Exercise:
Transcribe all the data below exactly, leaving its pictures out.

*** Input data Section Begins ***

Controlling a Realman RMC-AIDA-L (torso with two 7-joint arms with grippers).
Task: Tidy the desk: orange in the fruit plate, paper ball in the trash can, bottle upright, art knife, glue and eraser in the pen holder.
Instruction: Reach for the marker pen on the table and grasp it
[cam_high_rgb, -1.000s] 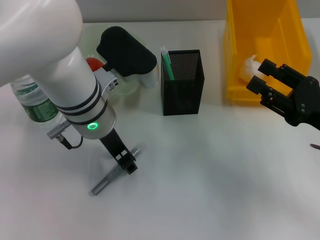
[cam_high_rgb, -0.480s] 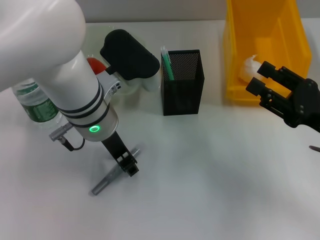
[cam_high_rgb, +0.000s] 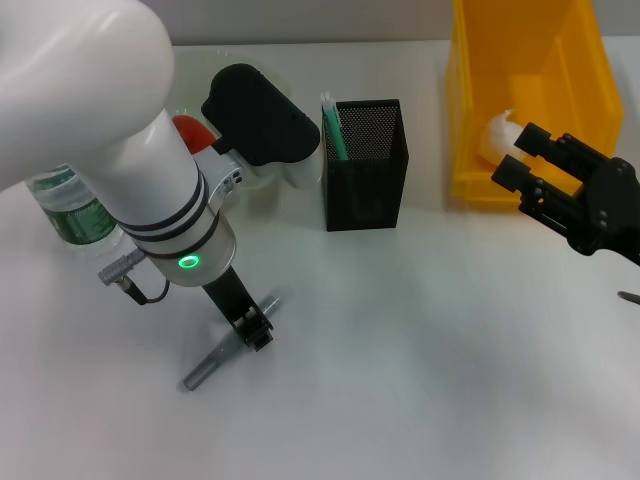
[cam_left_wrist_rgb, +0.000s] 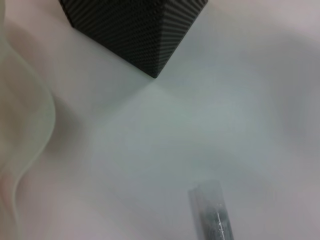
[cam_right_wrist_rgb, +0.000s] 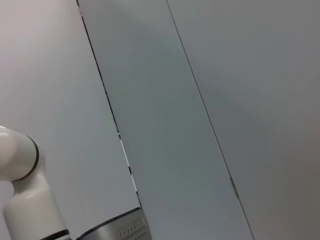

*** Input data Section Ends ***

Problem solution:
Controlling a Realman RMC-AIDA-L (torso with two 7-joint arms with grippers).
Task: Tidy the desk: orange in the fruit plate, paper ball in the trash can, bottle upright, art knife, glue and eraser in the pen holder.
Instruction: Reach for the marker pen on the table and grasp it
[cam_high_rgb, -1.000s] 
[cam_high_rgb, -0.480s] 
[cam_high_rgb, +0.000s] 
[cam_left_wrist_rgb, +0.000s] 
[cam_right_wrist_rgb, +0.000s] 

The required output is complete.